Short term memory loss associated with Mild Cognitive Impairment (MCI) generally progresses over the course of two to three years to clinical symptoms of early stage Alzheimer’s Disease or Dementia. A decreasing vocabulary and issues with recalling language and syntax are one of the tell tale signs that lead to a definitive diagnosis of the disease. While a person at this stage does have significant impairments, they may be able to live independently or with some minor assistance from family or other caregivers.
Alzheimer’s Disease is a progressive disorder however, and while some medications may be able to give the appearance of slowing the disease progression down, nothing can stop it in its entirety. Those with the disease will experience a progressive loss of short and long term memory, executive function, and ability to care for themselves. They may also lose the ability to be continent, to the great distress of family. Eventually, those with the disorder will be entirely dependent on others for their activities of daily living, mobility, and nutrition. Soon after this occurs, those with Alzheimer’s Disease may aspirate their food. They often pass away due to pneumonia or infection rather than the disease itself.
Alzheimer’s Disease and Dementia can play a tremendous role in family and end of life strain. Caregivers can often feel as though they are invisible and beholden to their rapidly declining family member, leading to the phenomenon of caregiver burnout. Between the lost productivity of those affected by the disease and their associated caregivers, Alzheimer’s costs the American economy approximately 100 billion dollars annually. Families may find themselves under financial strain as well as emotional as their loved one deteriorates. This most often resolves itself in the institutionalization of the affected individual when families can no longer reasonably care for them.
Those who are institutionalized with the disorder are at a higher risk of behavioral disturbances and an increased mortality rate. There are a multitude of reasons for this, with one of the primary causes being an increase in confusion among institutionalized residents of long term care homes with Alzheimer’s Disease and Dementia. Behavioral and psychological issues are common to those in the mid to late stages of the disease, where institutionalization generally occurs. The shock and confusion of losing ones home and independence can exacerbate these pre-existing problems and may lead to the genesis of further behavioral issues or symptoms of depression or despair. Wandering and aggression are common as well, and may be dangerous for the person with Alzheimer’s or Dementia, staff, or the community at large.
Caregivers and healthcare staff can develop a plan to ameliorate the behavioral effects of mid to late stage Alzheimer’s or Dementia. One such method includes the use of fixed privacy screens on locked or open dementia care units. Fixed privacy screens can be deployed with imagery printed on them that can be calming to those with Alzheimer’s and Dementia. Fixed privacy screens can do this through the use of evidence based art design. Images printed on the screens can evoke feelings of calm and peace in those afflicted by Alzheimer’s and Dementia.

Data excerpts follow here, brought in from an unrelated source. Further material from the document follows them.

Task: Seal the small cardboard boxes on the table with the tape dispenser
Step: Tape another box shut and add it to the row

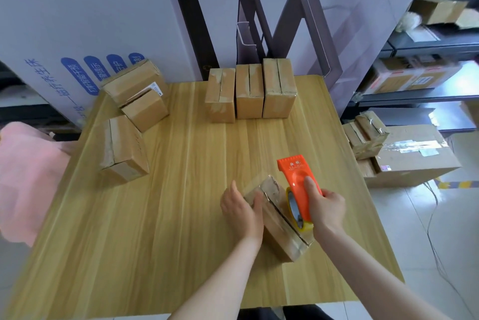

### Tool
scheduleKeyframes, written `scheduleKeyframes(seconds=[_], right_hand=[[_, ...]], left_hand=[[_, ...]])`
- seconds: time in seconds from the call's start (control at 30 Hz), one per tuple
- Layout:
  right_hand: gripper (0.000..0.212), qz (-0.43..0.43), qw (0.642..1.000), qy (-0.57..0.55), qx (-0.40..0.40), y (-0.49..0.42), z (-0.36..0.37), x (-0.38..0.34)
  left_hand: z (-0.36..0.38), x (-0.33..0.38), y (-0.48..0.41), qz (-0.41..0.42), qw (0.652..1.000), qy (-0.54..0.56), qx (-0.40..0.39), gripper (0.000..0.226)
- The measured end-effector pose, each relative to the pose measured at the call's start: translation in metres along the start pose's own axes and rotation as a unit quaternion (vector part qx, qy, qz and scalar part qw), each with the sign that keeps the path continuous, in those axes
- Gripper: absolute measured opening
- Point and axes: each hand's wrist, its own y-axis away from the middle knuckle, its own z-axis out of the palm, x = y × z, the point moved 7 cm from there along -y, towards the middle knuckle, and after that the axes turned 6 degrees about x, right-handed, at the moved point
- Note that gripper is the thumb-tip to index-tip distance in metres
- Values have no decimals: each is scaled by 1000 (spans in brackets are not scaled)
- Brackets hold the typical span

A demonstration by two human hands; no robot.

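Tape looks only partly laid on the small cardboard box (282, 231) being worked on. Its centre seam shows as a dark slit running back from the fingertips, though the far end has a glossy sheen. The left hand (241, 205) steadies the box, its fingers straight and pressed together along the left side and the thumb resting on top. The right hand (325, 205) is wrapped round the orange tape dispenser (298, 179), forefinger stretched along its back. The dispenser rides on the box top just right of the left thumb, with its toothed end pointing away. Well beyond the fingertips, a row of three boxes (249, 94) stands at the far edge of the table (181, 229), their seams looking open. Far left of the left fingers sit two stacked boxes (137, 86) and a lone box (124, 148), and I cannot tell if they are sealed. Right of the right hand, off the table, shiny-wrapped boxes (365, 133) rest on a large carton (414, 159) and are probably finished. I would say most of the job remains.
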Motion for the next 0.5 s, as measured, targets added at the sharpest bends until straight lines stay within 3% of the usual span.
scheduleKeyframes(seconds=[0.07,0.1,0.13,0.23,0.3,0.37,0.5], right_hand=[[53,-2,1000,-2,-1,-4,-1,2],[53,-4,1000,-2,-1,-5,-1,3],[53,-6,1000,-2,-1,-6,-1,4],[52,-11,1000,-6,-5,-6,0,6],[52,-13,1000,-11,-9,-5,1,6],[52,-17,1000,-13,-12,-5,1,7],[53,-16,1000,-12,-13,-3,1,8]], left_hand=[[-3,29,-2,223,972,-72,22,47],[3,37,-3,285,955,-81,-11,42],[10,39,-5,282,953,-79,-75,39],[32,25,-10,132,959,-75,-240,41],[37,24,-16,101,959,-78,-255,38],[37,32,-25,130,942,-146,-272,32],[43,44,-40,169,904,-229,-320,50]])
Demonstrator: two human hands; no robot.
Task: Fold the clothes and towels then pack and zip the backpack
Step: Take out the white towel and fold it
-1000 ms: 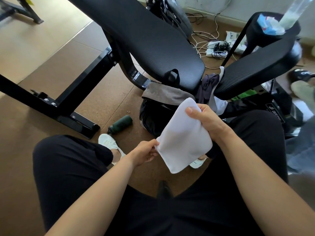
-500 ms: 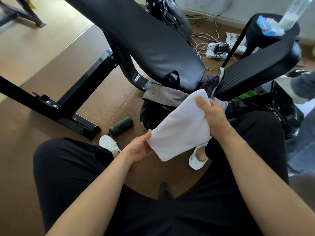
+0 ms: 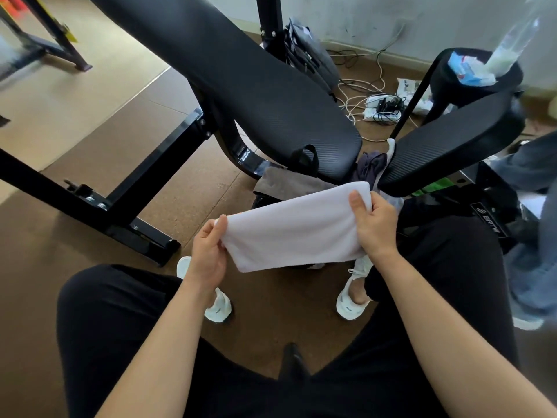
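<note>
Since a moment ago both hands have drawn apart, so the white towel [image 3: 295,230] now stretches out flat between them instead of hanging bunched. The left hand [image 3: 208,251] pinches its end at 9 o'clock between thumb and fingers. The right hand [image 3: 375,224] grips the end at 3 o'clock, thumb on top. It hangs in the air above the person's knees. At 12 o'clock from it, a grey cloth [image 3: 289,182] and a dark garment [image 3: 372,165] lie beside a black padded seat [image 3: 271,95]. White shoes [image 3: 351,303] stand on the brown floor [image 3: 180,182] at 6 o'clock.
</note>
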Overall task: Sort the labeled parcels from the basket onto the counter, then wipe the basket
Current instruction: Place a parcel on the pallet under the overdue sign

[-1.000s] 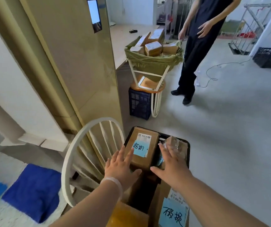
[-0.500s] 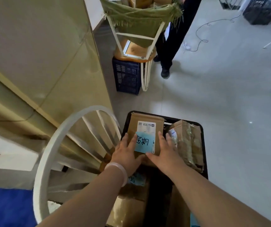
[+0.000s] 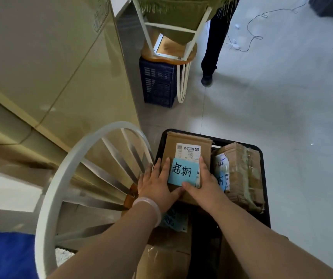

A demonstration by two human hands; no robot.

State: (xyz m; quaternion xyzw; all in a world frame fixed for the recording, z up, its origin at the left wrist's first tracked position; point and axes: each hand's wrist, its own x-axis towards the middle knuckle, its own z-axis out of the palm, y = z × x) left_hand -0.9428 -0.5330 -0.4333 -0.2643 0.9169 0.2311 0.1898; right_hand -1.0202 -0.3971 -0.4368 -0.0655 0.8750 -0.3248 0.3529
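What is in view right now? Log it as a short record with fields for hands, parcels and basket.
Left hand: fingers straight, flat on the labeled parcel, at its left side
Right hand: fingers straight along the parcel's right side, thumb at its near edge
Labeled parcel: cardboard, blue handwritten label, lying in the black basket
Second parcel: taped, to its right, in the same basket
Nearby: white chair on the left

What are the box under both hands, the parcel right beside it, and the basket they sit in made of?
Box: plain brown cardboard, matte, probably corrugated by its thick flap edge. Parcel: cardboard too, but glossy and wrinkled, likely wrapped in clear tape. Basket: smooth black rim with rounded corners, probably moulded plastic; painted metal is possible.
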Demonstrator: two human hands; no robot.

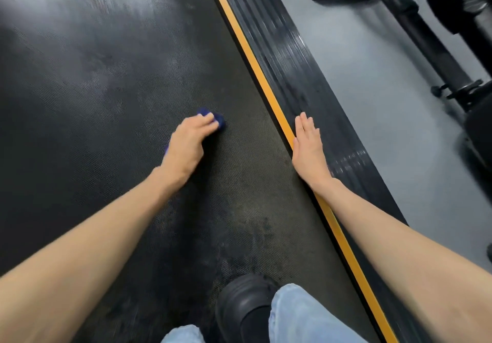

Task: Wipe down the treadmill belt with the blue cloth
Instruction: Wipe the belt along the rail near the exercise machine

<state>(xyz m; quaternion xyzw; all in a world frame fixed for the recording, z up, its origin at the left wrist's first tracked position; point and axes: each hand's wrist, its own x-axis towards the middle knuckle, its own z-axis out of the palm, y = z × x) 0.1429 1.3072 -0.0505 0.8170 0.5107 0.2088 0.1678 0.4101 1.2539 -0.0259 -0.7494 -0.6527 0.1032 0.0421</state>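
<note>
Cloth: small crumpled dark-blue fabric cloth [220, 121], mostly hidden under the hand; one bunched edge shows past the fingertips, a sliver by the wrist side.
Cloth place: on the black dimpled rubber treadmill belt [106, 103], mid-belt, right of centre.
Left hand [187, 143]: palm down on the cloth, fingers curled over it, gripping.
Right hand [306, 143]: flat, fingers straight and pressed together, resting on the ribbed black side rail [287, 50], its edge over the orange stripe [255, 63].
Belt look: pale hazy patches far left, dark grimy smudges near.
Near: black shoe [242, 302], light-blue jeans [298, 313] on the belt.
Far right: grey floor [372, 89], black metal equipment frame [426, 36].
</note>
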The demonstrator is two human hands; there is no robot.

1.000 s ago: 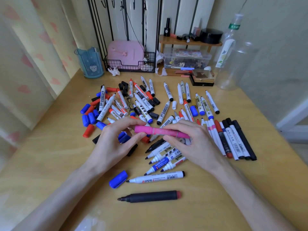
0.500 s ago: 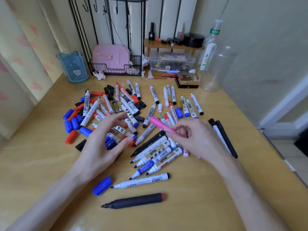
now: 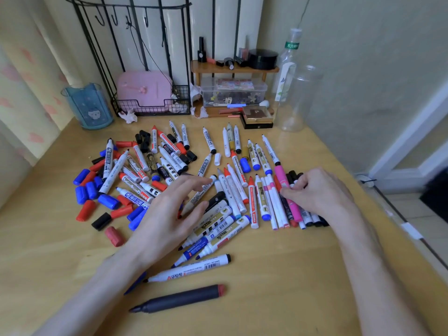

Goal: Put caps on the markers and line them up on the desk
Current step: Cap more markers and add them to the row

Fixed privacy screens can replace traditional hospital privacy curtains in resident’s rooms. Depending on the package that the resident or their substitute decision maker have chosen for their care, screens in the rooms of residents can be printed with imagery that reminds the resident of their former life. An easy example of this can be a photograph of the resident’s former bedroom, kitchen, or living area. This can serve to make the resident feel more at home when they are going through a period of confusion, and may reduce their propensity towards wandering. It may also serve to improve their overall mental health by reducing feelings of helplessness and depression. Fixed privacy screens can also serve as a safer alternative to traditional hospital privacy curtains, both in their role in reducing hospital acquired infections and in their overall inability to be moved by residents by mistake.